Have you ever thought about the convenience element of setting up direct debits or payments from your online bank system? Imagine having to use individual companies’ websites with online forms that did not share common data (name, address, bank account details) so that you had to enter it for each transaction? And even though we are able to check payments on the online systems of suppliers (using separate accounts e.g. for electricity, gas, water, council tax), the convenience of logging into only one system, our bank account, to review all our transactions surely saves time and allows us to better manage our funds. The notion behind the functionality of online banking is the centralisation of information for the benefit of the end user. Even if it is not always perfect, the convenience and ease of use has been a significant factor in enhancing the use of online services.
Now, let’s think about health systems and the same idea of information centralisation. Staff from the NHS organisations that participated in our study all agreed that integrating systems across the community, social, primary and acute sectors that hold information on those diagnosed with or at risk of frailty, would benefit patients and enable staff to provide better care. Intuitively, in their view, access to better quality information in terms of completeness and being up to date would enhance their decision-making. However, information integration is not simple in the health sector.
It is known that in order to provide effective care for people living with frailty, there is a need to understand not just a patient’s clinical history, but their social and living environment too. A patient who falls frequently and experiences repeated hospital admissions may perhaps benefit from changes at home, such as alterations to a bedroom to fit a device to support getting out of bed. Or, they might be getting up to use the toilet frequently due to recurrent infection. Information on these two issues and what is being done about them sits in systems that are separate to each other.
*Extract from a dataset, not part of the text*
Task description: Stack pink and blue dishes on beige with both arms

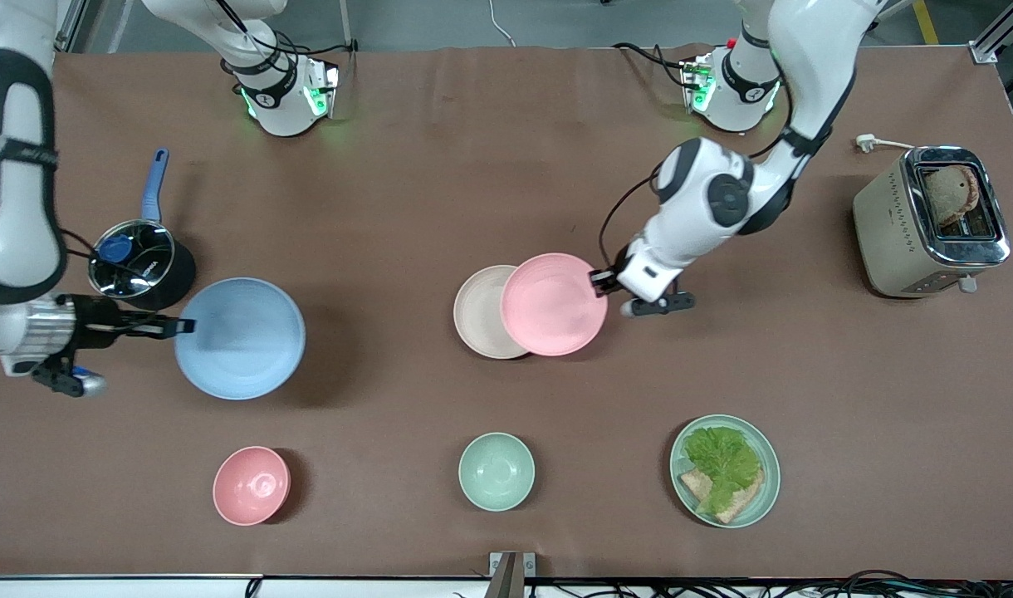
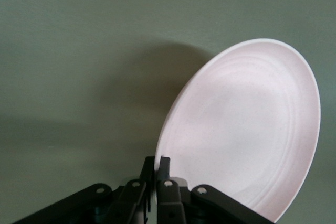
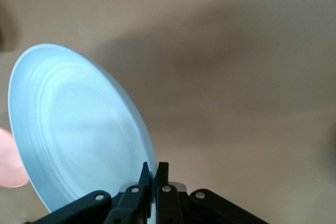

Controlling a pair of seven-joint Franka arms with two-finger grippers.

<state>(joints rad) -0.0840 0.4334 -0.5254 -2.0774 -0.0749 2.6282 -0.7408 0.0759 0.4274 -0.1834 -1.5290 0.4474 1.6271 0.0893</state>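
Pink plate (image 1: 554, 304), pinched at its rim by the left pincer (image 1: 599, 281), hangs partly over the beige plate (image 1: 480, 312); it likely needs centring, then lowering. Blue plate (image 1: 240, 338), rim clamped in the right pincer (image 1: 177, 327), is held above the worktop (image 1: 440, 166), next in turn.

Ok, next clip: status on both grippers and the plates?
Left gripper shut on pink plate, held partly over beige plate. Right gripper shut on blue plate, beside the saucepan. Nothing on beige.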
The information may be part of the patients’ records that sit in a system that staff in the community have access to but, when the patient falls and is taken to hospital, staff in the ED do not always have access to this information, thus missing opportunities for providing effective care.
Our participants, based both in the community and hospital settings, talked about the challenges they faced in accessing the information they needed at the time that decisions about treatment and discharge plans were being made. These challenges were associated with the lack of a unified information system that holds records of the patient made by staff in the community and GP surgeries or the hospital.
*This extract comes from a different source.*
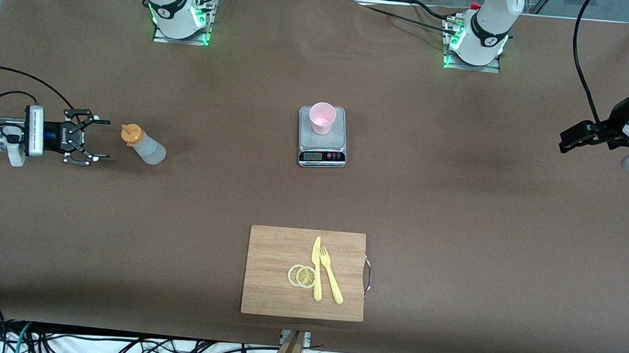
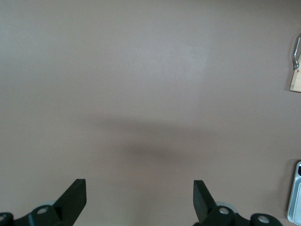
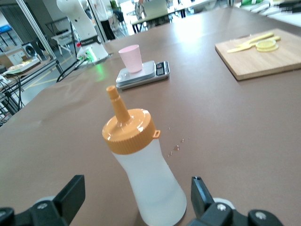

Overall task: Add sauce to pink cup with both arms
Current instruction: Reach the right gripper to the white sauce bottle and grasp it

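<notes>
A brown table (image 1: 456, 208) carries a scale (image 1: 322, 138) at its middle with the pink cup (image 1: 322, 117) upright on it. Nearer the front camera lies a board (image 1: 274, 273) with lemon slices (image 1: 302, 276), a knife (image 1: 316, 268) and a fork (image 1: 331, 274). The right gripper (image 1: 95, 139) reaches in level at its end of the table, jaws spread, just beside the sauce (image 1: 144, 144), which stands between the fingers' line, not touched. The left gripper (image 1: 569, 140), jaws apart, hangs over bare table; its arm is cut off by the frame.
</notes>
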Controlling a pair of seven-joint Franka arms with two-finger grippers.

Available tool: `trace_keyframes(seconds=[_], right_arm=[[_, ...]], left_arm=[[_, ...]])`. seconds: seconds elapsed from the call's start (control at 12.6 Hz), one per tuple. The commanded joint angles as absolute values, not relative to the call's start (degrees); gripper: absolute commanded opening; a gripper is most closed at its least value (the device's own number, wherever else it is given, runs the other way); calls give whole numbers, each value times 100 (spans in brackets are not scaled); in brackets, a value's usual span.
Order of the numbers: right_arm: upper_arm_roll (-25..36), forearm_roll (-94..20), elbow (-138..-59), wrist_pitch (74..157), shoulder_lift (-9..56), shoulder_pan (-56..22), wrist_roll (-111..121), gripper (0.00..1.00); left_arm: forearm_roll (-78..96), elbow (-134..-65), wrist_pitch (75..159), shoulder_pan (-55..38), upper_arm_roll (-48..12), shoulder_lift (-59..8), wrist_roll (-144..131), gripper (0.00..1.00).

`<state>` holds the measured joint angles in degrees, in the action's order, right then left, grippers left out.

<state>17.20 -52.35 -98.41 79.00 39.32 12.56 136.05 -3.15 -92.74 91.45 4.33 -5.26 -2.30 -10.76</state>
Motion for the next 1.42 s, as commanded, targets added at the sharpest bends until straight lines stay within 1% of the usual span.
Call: trace_keyframes(seconds=[0.0, 0.32, 0.55, 0.79, 1.35], right_arm=[[1687, -5615, -9765, 7629, 4201, 1371, 14096, 100], [1670, -6002, -9747, 7427, 4613, 1441, 14878, 100], [1635, -6091, -9764, 7304, 4684, 1433, 15169, 100], [1635, -6284, -9756, 7155, 4991, 1441, 15424, 100], [1433, -6582, -9738, 7154, 5378, 1415, 15513, 100]], left_arm=[[-185, -9404, 9220, 527, -580, -141, -949, 100], [-185, -9431, 9272, 536, -571, -141, -940, 100], [-185, -9448, 9272, 536, -571, -141, -941, 100], [-185, -9483, 9272, 536, -571, -149, -940, 100], [-185, -9483, 9290, 536, -563, -149, -949, 100]])
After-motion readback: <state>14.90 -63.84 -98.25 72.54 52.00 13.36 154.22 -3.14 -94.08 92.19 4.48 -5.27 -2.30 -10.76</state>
Staff also talked about the ‘work-around’ solutions that they implement in order to collect the information. These included asking colleagues who have access to relevant systems for the data, or making phone calls to GPs and/or social workers or hospital staff.
However, they reported that time and resources are needed to do these ‘work-arounds’ and it would be simpler to access the information online. This also assumes that something has triggered staff to suspect that there is something happening that they should know about; they discussed situations in which they had no idea that something was being investigated or actioned or was even a consideration, so could make decisions completely unaware of significant circumstances or could even begin duplicating actions.
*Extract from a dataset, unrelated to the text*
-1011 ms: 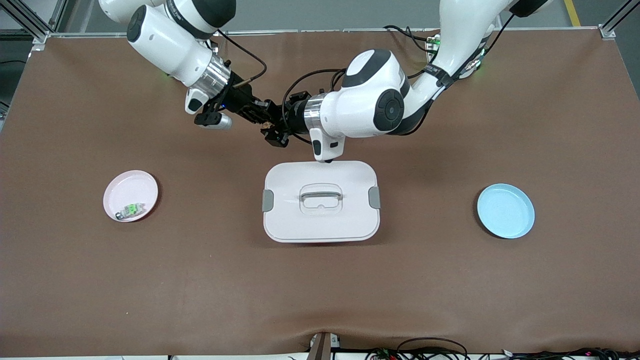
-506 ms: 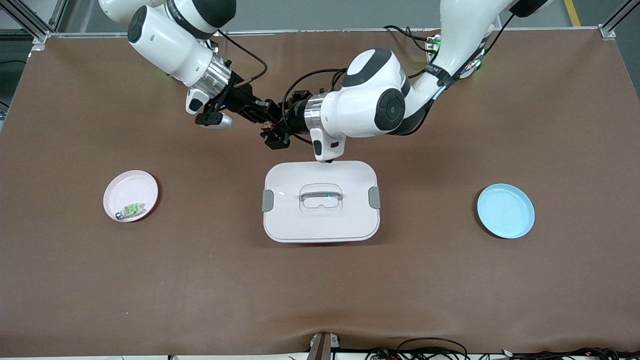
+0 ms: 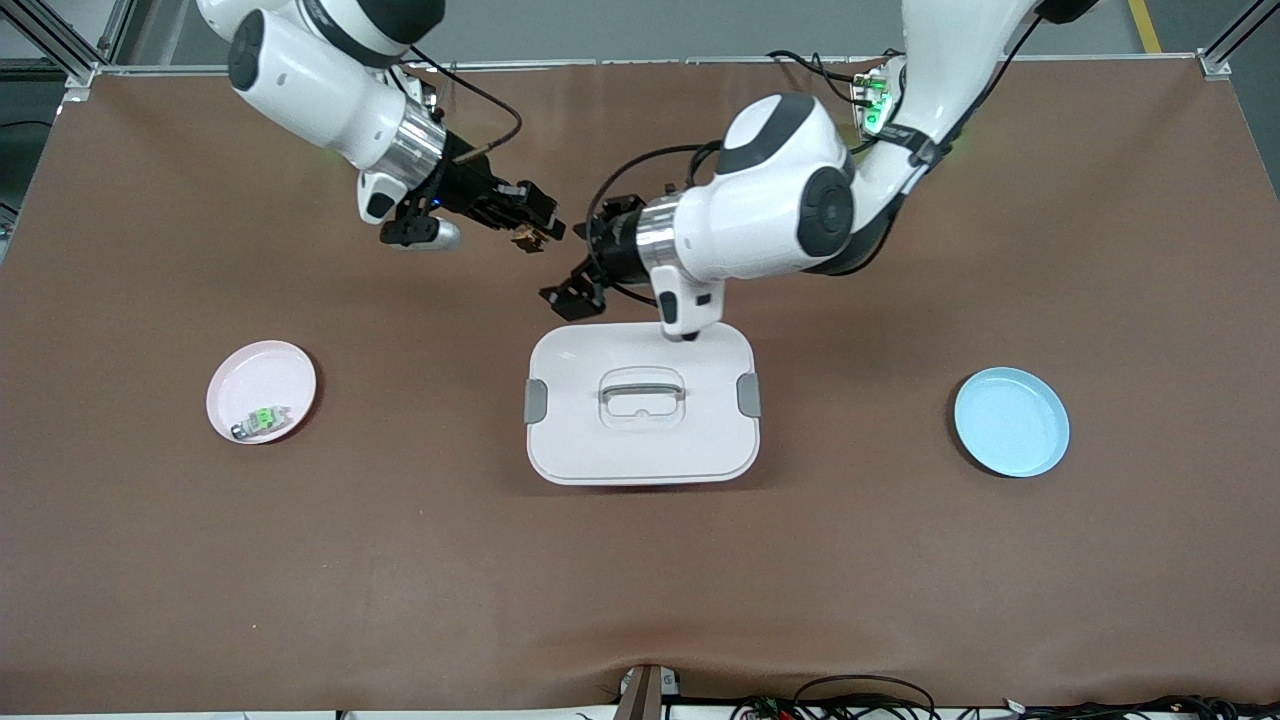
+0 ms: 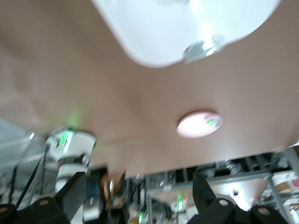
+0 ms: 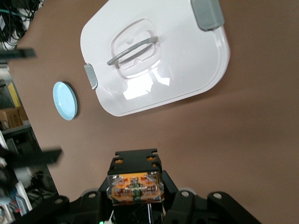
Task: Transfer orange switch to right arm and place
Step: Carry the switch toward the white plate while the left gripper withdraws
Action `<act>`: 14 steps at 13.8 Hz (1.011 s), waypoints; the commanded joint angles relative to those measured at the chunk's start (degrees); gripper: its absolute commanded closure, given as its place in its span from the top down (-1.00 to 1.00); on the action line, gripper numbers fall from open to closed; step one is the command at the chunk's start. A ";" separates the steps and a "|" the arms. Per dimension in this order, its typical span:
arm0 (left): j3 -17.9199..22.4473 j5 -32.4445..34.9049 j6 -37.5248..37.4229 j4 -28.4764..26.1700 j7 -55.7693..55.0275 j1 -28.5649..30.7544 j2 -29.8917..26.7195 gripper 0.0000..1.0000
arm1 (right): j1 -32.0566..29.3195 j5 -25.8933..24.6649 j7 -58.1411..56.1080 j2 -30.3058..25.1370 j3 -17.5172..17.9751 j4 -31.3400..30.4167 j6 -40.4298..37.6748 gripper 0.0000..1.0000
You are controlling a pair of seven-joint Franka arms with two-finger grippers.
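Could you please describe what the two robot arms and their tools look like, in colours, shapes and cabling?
Both arms are glossy white rounded shells with black joint caps and a silver metal ring at the wrist. The left tool and right tool are black and blocky, with two short fingers. Black cables loop loosely along each forearm. Small green lights glow near the left arm's upper link.

White lidded box (image 3: pixel 640 440) amid bare tabletop (image 3: pixel 900 580)
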 commanded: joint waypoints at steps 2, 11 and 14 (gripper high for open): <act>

Proactive identification of patients living with frailty takes place mostly in the community or in GP surgeries. When information and systems between these organisations are not integrated, staff reported duplicate identification of patients and of problems in creating and/or maintaining care plans, which could also be duplicated.
Staff also discussed how having to modify information to fit the requirements of different information systems generated additional work taking time that they felt would be better devoted to direct patient care.
One of the documents that frailty care staff use is the Comprehensive Geriatric Assessment (CGA). CGA is a document that collects a wealth of information about a patient and, importantly, some sections are written with the patient. Including patient wishes and clinical evaluations makes CGA hugely relevant to staff delivering care. Staff said that CGAs available through systems that can be accessed by community staff, GPs and hospital staff, effectively support treatment decisions and discharge plans through a ‘live’ document that tracks the patient’s progress.Their concern was that in many areas CGAs were housed in systems available only to GP surgeries. Also, where the system was available within hospitals, not all staff had access because of organisational affiliations.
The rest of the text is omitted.